Welcome Pietro  That's an admirable occupation! I'm guessing you need the poetry/prose to balance out all the jargon? It's a great way to hone your language skills as well - if you hadn't said English was your third shock language, I never would have guessed.


----------



## Pietro (Nov 16, 2013)

Thank you Gargh. I am quite passionate for my job, however poetry and prose have been here since before med-school. My mother tongue is Lebanese, which is a mix of Syriac, Arabic and some added vocabulary from here and there. I studied in a French missionary school, and my mother is an English literature teacher. So this pretty much makes English my third language. I do write in French just as well. I hope to be up to the forum's level once I start sharing here, and if not, it might be a greater push for me to improve


----------



## J Anfinson (Nov 16, 2013)

Welcome. Your English skills are wonderful. I'm sure you'll fit right in here.


----------



## Gumby (Nov 16, 2013)

Welcome to the forum, Pietro. We're a friendly bunch and not so large that you can't make some good friends. I look forward to reading your work.


----------



## bookmasta (Nov 16, 2013)

Third language? Respect. I only speak English and even then, I still have problems when it comes to all the grammar rules and such.

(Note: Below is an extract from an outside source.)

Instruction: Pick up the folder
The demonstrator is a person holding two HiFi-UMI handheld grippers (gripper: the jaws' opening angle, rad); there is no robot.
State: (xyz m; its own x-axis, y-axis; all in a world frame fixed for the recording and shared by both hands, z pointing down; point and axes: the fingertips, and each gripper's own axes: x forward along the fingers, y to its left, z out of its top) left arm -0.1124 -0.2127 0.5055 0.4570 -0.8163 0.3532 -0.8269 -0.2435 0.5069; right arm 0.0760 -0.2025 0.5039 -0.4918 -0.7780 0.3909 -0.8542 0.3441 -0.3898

Welcome to WF!


----------



## Olly Buckle (Nov 16, 2013)

Hi,welcome to the forum, my Mother also taught English Lit., as well as drama, English as a second language, French, and, after she retired Esparanto.  I look forward to seeing your writing, your English is excellent, the only little thing I picked upon was "I am quite passionate for my job", that should be '... passionate about my job'. Passionate for... would mean passionate in order to obtain, as in, for example, 'The lady of no morals was passionate for money'. English is a very subtle and tricky language, I thoroughly admire those who master it as a second language, glad to have you here.


----------



## Pietro (Nov 16, 2013)

Thank you for the correction Olly; gratefully noted. And thanks to all who welcomed me, this already seems like a friendly forum.


----------



## John_O (Nov 17, 2013)

Welcome to the group Pietro. :welcome:


----------



## scifimike82 (Nov 21, 2013)

Welcome and it is impressive that you know three languages, unless there are plenty of more your not sharing. Good luck with your work.


----------